> **Assignment**
Set down the lines below exactly as they stand, please. Go from the first through the one containing "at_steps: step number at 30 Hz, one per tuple".
········
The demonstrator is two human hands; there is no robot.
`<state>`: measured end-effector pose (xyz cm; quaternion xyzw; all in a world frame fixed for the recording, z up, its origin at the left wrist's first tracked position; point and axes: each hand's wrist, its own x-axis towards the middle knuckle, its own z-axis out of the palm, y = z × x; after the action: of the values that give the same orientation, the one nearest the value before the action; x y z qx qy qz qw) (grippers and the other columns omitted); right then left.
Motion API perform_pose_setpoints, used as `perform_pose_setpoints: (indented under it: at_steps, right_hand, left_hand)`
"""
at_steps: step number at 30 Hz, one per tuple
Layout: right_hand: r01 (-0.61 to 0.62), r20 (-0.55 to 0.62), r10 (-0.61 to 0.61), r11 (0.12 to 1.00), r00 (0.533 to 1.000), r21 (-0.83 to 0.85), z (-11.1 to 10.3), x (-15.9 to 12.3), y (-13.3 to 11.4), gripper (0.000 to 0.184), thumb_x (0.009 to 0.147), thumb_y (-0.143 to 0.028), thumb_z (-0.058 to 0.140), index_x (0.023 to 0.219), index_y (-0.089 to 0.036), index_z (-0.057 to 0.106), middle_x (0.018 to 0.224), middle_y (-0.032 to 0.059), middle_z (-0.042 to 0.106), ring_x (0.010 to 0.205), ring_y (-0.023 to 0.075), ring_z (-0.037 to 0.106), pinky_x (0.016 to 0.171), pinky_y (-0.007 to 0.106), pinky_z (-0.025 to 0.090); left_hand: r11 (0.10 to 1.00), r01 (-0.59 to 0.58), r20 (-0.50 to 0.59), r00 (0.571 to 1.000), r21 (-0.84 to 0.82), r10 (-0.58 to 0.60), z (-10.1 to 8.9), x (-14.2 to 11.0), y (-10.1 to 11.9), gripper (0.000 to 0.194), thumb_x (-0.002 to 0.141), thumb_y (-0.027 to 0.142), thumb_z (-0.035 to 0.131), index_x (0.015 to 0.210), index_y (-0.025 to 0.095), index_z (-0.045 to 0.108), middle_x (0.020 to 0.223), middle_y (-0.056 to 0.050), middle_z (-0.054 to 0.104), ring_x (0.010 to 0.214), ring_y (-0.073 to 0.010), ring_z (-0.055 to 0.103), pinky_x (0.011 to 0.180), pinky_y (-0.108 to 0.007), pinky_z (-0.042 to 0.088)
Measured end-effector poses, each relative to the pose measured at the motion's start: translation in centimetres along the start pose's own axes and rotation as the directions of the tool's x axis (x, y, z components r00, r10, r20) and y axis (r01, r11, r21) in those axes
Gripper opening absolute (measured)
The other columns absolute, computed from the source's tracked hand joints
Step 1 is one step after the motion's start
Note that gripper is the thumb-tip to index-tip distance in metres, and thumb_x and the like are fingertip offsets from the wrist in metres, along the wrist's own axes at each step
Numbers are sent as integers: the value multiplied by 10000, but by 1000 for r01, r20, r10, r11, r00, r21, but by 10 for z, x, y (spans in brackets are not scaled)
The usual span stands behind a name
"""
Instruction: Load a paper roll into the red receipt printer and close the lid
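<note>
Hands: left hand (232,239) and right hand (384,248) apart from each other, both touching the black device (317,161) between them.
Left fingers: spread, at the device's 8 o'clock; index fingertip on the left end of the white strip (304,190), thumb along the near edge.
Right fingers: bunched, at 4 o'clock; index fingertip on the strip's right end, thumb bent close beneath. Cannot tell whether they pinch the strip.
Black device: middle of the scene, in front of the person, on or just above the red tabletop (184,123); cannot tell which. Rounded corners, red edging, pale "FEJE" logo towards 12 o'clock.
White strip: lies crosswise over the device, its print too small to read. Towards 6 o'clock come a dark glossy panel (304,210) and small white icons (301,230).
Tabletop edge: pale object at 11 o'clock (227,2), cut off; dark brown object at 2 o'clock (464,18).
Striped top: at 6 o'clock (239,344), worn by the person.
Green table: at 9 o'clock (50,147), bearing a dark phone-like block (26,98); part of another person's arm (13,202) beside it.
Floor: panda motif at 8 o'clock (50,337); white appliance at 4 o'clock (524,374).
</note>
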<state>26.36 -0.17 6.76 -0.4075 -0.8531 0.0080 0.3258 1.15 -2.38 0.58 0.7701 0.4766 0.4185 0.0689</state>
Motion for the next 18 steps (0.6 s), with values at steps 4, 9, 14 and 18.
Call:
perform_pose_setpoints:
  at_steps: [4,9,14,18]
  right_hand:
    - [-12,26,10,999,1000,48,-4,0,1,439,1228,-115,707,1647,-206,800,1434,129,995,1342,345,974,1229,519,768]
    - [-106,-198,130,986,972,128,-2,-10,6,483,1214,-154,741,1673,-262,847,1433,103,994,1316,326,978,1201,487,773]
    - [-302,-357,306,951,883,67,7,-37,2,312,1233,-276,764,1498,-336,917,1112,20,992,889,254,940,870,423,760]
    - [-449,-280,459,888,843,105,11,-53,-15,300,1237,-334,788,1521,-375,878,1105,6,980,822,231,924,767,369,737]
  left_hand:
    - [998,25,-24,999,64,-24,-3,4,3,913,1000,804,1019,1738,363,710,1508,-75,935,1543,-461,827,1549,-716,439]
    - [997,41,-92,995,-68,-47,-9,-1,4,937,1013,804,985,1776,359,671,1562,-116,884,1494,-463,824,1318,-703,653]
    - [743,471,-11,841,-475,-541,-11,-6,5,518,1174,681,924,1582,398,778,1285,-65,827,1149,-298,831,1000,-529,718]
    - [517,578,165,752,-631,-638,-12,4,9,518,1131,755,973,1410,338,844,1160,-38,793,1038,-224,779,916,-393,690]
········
> **Task output**
The demonstrator is two human hands; there is no robot.
`<state>`: measured end-effector pose (xyz cm; quaternion xyzw; all in a world frame fixed for the recording, z up, its origin at the left wrist's first tracked position; point and axes: each hand's wrist, its own x-axis towards the middle knuckle, its own z-axis out of the palm, y = z × x; after the action: of the values that give the same orientation, the one nearest the value before the action; x y z qx qy qz qw) (grippers and the other columns omitted); right then left.
Motion API perform_pose_setpoints, used as `perform_pose_setpoints: (indented under it: at_steps, right_hand, left_hand)`
"""
at_steps: step number at 30 Hz, one per tuple

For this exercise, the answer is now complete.